**WHAT IS EXPECTED**
Starting from the line that contains "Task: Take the", give back every line through the end of the listing exactly as written and no other line.

*****

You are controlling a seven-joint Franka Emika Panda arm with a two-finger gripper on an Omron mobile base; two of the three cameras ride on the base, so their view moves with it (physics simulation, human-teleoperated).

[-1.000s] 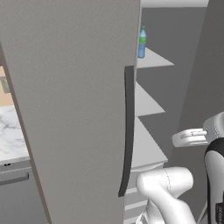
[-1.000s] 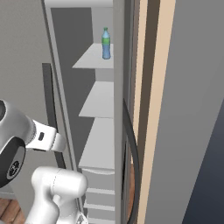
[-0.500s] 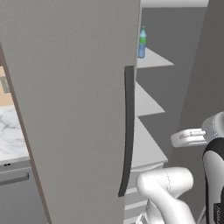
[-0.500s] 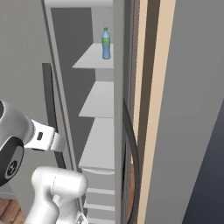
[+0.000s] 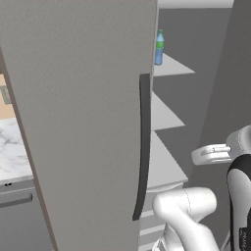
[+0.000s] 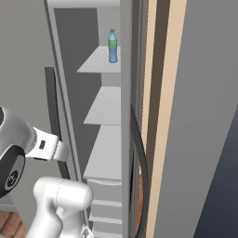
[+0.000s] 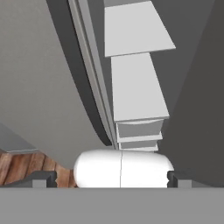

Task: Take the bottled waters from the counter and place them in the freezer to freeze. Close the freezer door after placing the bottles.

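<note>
Your gripper [image 7: 112, 179] hangs low with jaws spread wide, holding nothing. Just ahead stands the freezer door [image 5: 78, 122], ajar. Far back, the blue bottle [image 6: 112, 46] sits upright on the top shelf [image 6: 100, 62]. Likely next: fetch the white bottle or shut the door.

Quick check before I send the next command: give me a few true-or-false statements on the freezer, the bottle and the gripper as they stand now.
1. A blue bottle stands upright on the top freezer shelf. True.
2. The freezer door is fully shut. False: it stands open, shelves showing.
3. The gripper is shut on a bottle. False: its jaws are wide apart, holding nothing.
4. The shelf below the bottle's is bare. True.
</note>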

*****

**REPLY**
Task: Take the bottled waters from the counter and place them in the freezer to freeze. Close the freezer door after placing the bottles.

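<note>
Your gripper [image 7: 112, 179] hangs low with jaws spread wide, holding nothing. Just ahead stands the freezer door [image 5: 78, 122], ajar. Far back, the blue bottle [image 6: 112, 46] sits upright on the top shelf [image 6: 100, 62]. Likely next: fetch the white bottle or shut the door.

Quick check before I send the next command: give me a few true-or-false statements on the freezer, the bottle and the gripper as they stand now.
1. A blue bottle stands upright on the top freezer shelf. True.
2. The freezer door is fully shut. False: it stands open, shelves showing.
3. The gripper is shut on a bottle. False: its jaws are wide apart, holding nothing.
4. The shelf below the bottle's is bare. True.
</note>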

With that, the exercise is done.